» To do
Where the material below has a line containing "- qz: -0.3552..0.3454", start repeating exactly, and keep going through the line containing "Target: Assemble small", with no other lines.

Data segment START

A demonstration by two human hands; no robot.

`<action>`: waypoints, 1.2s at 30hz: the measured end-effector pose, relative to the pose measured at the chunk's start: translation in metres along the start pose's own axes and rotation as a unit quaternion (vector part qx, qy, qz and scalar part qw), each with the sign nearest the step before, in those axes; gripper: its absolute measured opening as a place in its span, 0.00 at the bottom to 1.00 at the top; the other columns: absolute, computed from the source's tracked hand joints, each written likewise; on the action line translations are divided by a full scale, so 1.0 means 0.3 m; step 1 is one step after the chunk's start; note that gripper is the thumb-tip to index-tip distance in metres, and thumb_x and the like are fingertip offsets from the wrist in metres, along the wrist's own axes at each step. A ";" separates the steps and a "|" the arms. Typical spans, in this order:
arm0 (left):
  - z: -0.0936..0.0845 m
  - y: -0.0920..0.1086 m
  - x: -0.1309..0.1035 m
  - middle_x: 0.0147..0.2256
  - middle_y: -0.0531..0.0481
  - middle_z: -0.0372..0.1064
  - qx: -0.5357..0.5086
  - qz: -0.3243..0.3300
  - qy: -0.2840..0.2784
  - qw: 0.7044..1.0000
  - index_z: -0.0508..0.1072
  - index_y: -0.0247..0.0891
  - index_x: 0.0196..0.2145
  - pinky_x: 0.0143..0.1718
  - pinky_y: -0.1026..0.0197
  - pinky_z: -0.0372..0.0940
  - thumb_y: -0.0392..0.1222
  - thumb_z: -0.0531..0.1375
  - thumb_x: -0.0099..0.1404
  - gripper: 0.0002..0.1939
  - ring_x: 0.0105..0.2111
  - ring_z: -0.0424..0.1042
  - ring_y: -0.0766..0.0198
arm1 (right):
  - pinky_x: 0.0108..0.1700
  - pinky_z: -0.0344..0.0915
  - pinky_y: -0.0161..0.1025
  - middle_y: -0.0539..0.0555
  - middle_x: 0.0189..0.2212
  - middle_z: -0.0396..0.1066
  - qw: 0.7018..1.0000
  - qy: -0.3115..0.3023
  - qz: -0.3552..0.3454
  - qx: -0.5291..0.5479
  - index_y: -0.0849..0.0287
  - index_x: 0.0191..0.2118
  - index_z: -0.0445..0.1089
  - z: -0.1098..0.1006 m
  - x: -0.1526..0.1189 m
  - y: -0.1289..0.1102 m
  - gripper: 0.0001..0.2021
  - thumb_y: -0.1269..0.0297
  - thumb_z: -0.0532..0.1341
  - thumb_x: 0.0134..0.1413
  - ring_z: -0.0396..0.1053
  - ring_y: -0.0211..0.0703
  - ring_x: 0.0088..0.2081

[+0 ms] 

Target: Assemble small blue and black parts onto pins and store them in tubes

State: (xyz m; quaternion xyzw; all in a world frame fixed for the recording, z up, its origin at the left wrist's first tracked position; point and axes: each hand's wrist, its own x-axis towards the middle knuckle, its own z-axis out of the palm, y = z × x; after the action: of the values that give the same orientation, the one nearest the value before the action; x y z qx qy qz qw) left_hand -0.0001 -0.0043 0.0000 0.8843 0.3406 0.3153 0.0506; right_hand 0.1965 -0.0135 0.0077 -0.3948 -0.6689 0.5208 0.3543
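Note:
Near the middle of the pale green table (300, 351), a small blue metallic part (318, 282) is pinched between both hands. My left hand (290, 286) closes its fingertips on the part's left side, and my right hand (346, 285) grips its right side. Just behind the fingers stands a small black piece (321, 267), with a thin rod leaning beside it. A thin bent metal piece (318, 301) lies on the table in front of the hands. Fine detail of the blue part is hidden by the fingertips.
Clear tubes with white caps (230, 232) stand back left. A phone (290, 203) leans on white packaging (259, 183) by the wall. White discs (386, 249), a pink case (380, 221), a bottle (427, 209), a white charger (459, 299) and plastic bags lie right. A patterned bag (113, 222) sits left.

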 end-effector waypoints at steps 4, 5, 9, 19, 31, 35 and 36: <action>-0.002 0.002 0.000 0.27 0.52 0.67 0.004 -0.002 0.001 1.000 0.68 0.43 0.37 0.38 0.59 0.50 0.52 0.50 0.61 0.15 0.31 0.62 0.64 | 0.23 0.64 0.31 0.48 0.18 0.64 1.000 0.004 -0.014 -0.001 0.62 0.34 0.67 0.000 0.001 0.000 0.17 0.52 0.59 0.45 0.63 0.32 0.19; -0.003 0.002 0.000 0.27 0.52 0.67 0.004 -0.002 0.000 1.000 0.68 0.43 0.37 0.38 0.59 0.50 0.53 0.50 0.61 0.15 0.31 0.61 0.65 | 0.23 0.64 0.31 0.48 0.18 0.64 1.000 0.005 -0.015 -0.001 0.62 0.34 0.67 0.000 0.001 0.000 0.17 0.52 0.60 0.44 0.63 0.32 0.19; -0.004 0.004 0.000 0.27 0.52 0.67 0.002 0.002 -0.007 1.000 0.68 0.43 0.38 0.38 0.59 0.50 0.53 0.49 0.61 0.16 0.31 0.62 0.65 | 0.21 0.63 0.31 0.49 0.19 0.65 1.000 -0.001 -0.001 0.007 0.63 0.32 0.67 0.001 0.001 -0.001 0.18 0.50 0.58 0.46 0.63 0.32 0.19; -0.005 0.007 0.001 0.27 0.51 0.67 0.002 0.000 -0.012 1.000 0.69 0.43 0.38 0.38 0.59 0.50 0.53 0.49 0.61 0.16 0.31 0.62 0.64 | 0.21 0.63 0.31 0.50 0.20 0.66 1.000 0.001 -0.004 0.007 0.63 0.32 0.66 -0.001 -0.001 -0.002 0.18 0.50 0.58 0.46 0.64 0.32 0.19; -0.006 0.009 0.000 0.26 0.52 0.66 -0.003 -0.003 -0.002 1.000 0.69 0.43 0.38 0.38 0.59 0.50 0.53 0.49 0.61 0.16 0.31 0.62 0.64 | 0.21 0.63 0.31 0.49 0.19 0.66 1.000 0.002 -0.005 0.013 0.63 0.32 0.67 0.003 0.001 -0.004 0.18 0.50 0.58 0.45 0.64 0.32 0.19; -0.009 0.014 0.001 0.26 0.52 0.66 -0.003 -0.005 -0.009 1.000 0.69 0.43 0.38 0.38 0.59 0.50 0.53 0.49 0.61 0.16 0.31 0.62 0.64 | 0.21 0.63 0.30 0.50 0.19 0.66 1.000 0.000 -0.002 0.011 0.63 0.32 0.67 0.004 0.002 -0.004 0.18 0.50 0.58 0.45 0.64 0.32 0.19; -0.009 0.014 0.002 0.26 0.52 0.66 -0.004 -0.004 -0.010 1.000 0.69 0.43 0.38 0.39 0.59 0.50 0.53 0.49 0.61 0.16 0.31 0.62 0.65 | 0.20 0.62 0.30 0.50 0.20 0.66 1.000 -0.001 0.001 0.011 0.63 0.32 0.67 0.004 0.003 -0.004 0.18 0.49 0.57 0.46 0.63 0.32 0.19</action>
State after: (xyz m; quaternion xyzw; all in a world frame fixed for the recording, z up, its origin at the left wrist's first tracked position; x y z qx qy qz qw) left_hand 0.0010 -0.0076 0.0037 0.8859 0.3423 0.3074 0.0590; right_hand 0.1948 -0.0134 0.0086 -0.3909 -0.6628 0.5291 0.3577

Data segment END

» Response to this task
  - qz: -0.3552..0.3454
  - qx: -0.5291..0.5479
  - index_y: -0.0849..0.0287
  - index_x: 0.0191..0.2118
  - index_z: -0.0445..0.1089
  - z: -0.1098..0.1006 m
  - x: -0.1526..0.1189 m
  - y: -0.1289..0.1102 m
  - gripper: 0.0001..0.2021
  - thumb_y: -0.1269..0.0297
  - thumb_z: -0.0532..0.1341
  - thumb_x: 0.0134..0.1413
  - ring_z: -0.0396..0.1053
  - ring_y: -0.0211..0.0703
  - ring_x: 0.0088..0.2081

[+0 ms] 

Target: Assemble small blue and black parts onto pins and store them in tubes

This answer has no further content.